**TASK BRIEF:** Nothing is needed except the lines below that run from the one with "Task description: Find" through the one with "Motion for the", repeated exactly.
──────
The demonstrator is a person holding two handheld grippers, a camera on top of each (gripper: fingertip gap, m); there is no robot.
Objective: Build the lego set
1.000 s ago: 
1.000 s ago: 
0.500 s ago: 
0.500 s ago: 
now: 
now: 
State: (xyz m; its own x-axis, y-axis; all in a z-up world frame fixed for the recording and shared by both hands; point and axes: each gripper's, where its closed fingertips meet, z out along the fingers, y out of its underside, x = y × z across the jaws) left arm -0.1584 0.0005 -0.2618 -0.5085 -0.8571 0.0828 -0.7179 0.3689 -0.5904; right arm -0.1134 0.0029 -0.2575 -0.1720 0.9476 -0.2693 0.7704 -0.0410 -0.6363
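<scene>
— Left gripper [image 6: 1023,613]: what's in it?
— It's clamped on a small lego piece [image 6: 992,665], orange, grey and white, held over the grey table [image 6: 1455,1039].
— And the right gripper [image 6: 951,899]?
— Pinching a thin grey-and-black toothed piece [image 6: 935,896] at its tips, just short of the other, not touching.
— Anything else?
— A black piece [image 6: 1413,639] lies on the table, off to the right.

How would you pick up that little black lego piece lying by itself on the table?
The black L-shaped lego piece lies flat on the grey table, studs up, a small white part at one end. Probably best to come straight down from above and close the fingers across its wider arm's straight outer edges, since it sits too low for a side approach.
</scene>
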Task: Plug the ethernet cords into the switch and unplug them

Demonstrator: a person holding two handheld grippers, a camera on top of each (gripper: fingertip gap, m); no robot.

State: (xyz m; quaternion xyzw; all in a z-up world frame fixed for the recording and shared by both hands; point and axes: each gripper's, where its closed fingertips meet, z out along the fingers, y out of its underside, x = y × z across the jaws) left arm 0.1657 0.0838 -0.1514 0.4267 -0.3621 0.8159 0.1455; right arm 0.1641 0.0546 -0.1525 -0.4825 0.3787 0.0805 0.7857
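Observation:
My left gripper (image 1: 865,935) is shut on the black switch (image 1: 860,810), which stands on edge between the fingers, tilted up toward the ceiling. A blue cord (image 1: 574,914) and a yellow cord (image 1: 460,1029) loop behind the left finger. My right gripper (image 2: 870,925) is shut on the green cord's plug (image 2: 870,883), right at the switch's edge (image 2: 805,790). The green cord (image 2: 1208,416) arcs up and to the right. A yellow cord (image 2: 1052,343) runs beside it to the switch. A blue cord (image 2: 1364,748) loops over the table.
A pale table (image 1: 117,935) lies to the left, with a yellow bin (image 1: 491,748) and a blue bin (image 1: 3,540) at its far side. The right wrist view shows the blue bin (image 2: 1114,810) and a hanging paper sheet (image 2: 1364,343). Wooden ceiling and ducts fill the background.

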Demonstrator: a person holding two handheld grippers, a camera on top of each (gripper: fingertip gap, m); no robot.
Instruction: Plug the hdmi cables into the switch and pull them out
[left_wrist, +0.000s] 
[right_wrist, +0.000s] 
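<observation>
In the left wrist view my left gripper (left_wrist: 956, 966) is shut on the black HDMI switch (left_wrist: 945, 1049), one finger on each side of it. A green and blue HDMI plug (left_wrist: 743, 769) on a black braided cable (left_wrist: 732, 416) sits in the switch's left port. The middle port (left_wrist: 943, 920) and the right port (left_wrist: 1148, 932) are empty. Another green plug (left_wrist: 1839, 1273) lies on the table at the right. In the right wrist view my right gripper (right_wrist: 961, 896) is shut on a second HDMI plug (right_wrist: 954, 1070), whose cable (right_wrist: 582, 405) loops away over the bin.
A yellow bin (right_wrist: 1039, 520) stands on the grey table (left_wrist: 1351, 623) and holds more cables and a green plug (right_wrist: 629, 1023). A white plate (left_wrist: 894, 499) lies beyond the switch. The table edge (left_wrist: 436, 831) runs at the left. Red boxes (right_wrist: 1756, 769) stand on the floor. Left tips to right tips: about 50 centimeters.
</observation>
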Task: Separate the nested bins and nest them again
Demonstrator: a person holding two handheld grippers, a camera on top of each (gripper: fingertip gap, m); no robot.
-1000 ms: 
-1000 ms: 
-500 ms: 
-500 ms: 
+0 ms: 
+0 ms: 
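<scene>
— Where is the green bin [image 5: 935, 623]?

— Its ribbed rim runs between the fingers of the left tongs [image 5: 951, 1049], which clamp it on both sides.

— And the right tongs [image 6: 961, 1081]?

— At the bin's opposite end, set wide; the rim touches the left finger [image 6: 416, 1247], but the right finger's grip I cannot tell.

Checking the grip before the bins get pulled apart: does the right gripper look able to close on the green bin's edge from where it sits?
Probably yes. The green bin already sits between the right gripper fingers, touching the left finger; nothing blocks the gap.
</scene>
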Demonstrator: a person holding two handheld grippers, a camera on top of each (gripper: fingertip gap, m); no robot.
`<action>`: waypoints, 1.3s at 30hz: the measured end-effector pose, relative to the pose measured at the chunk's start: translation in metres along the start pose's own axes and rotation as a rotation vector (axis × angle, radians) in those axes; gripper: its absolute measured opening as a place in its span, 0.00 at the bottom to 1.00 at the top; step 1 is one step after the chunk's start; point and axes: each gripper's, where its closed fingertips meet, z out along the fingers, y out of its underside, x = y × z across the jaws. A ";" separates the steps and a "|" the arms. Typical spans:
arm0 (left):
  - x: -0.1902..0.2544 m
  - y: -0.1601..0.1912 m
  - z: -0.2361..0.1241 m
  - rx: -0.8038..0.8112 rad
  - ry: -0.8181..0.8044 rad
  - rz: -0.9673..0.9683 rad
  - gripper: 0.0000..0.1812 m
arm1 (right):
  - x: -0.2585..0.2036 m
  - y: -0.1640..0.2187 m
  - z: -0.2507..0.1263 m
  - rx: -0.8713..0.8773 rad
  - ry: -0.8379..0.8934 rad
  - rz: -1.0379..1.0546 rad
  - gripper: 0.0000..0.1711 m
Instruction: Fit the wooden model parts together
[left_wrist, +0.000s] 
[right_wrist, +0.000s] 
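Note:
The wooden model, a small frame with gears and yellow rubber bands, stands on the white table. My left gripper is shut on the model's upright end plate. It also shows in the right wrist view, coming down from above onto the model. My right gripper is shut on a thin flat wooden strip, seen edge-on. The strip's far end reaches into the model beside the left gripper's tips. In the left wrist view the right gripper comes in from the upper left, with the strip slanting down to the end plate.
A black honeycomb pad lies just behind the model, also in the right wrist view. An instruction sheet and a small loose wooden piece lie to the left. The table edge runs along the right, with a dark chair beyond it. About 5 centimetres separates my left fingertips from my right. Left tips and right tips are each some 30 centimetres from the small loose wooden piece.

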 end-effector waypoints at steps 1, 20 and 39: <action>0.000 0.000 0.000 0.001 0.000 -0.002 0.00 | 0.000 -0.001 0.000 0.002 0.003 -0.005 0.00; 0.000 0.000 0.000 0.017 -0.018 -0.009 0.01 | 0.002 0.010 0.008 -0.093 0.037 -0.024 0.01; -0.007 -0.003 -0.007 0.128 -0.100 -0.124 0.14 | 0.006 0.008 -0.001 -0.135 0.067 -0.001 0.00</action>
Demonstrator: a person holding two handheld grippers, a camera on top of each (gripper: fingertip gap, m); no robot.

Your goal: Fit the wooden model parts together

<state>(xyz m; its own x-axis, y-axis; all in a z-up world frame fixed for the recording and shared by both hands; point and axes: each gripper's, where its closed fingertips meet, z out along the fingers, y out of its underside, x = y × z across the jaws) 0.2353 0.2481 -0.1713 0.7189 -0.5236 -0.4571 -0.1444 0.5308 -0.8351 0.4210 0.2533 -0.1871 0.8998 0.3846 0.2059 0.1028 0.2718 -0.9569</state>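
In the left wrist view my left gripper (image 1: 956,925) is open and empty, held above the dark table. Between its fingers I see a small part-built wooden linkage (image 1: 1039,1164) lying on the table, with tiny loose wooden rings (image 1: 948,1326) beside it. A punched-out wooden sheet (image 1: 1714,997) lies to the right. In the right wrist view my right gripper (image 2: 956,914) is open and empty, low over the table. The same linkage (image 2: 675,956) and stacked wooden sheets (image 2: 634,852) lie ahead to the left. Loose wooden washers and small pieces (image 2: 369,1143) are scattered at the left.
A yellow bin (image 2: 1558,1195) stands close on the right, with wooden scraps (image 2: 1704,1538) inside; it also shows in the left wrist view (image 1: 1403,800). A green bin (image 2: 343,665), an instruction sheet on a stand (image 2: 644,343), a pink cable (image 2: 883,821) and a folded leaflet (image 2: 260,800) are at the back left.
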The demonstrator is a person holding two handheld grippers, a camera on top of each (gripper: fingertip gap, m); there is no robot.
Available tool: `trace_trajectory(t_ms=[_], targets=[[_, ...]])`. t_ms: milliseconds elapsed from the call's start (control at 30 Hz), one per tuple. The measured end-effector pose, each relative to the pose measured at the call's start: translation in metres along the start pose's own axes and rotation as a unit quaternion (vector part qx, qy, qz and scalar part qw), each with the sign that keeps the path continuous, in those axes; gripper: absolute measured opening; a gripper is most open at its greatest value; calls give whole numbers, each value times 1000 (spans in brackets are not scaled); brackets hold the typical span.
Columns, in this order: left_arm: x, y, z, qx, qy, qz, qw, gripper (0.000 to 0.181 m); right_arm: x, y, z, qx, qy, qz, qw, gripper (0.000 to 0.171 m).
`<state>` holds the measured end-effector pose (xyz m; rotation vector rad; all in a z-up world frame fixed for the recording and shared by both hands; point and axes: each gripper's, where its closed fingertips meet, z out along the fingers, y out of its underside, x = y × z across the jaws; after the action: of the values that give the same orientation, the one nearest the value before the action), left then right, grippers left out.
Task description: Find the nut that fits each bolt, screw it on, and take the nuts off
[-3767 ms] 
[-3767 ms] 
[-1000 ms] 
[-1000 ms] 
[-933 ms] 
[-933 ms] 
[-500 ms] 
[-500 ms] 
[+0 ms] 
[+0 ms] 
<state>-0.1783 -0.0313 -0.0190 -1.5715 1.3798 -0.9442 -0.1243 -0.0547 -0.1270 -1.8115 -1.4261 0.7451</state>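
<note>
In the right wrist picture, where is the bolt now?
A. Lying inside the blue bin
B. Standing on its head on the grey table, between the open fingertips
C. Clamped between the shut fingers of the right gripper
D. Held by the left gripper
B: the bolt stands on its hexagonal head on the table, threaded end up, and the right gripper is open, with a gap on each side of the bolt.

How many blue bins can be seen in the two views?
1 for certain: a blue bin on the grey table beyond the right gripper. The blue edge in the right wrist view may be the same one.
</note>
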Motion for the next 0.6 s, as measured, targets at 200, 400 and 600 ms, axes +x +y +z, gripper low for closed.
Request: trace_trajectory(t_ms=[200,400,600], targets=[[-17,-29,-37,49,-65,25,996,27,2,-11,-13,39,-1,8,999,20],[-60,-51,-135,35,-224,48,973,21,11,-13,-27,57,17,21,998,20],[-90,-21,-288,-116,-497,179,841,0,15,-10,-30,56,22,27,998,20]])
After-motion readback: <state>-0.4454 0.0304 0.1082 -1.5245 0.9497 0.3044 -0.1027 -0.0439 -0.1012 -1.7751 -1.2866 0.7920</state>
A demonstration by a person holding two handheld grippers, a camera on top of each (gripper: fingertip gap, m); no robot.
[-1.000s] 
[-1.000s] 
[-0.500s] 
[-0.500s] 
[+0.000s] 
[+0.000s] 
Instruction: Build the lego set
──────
**ANSWER BOX:**
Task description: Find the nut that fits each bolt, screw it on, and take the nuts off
[-3767 ms] 
[-3767 ms] 
[-1000 ms] 
[-1000 ms] 
[-933 ms] 
[-933 ms] 
[-500 ms] 
[-500 ms] 
[+0 ms] 
[+0 ms] 
<state>-0.1783 -0.0313 -0.0190 -1.5715 1.3798 -0.9442 -0.1243 -0.0547 -0.1270 -1.8115 -1.4261 0.7451</state>
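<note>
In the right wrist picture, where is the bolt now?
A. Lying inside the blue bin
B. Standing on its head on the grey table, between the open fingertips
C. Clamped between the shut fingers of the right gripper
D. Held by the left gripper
B: the bolt stands on its hexagonal head on the table, threaded end up, and the right gripper is open, with a gap on each side of the bolt.

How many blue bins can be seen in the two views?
1 for certain: a blue bin on the grey table beyond the right gripper. The blue edge in the right wrist view may be the same one.
</note>
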Motion for the next 0.6 s, as measured, targets at 200, 400 and 600 ms, axes +x +y +z, gripper low for closed.

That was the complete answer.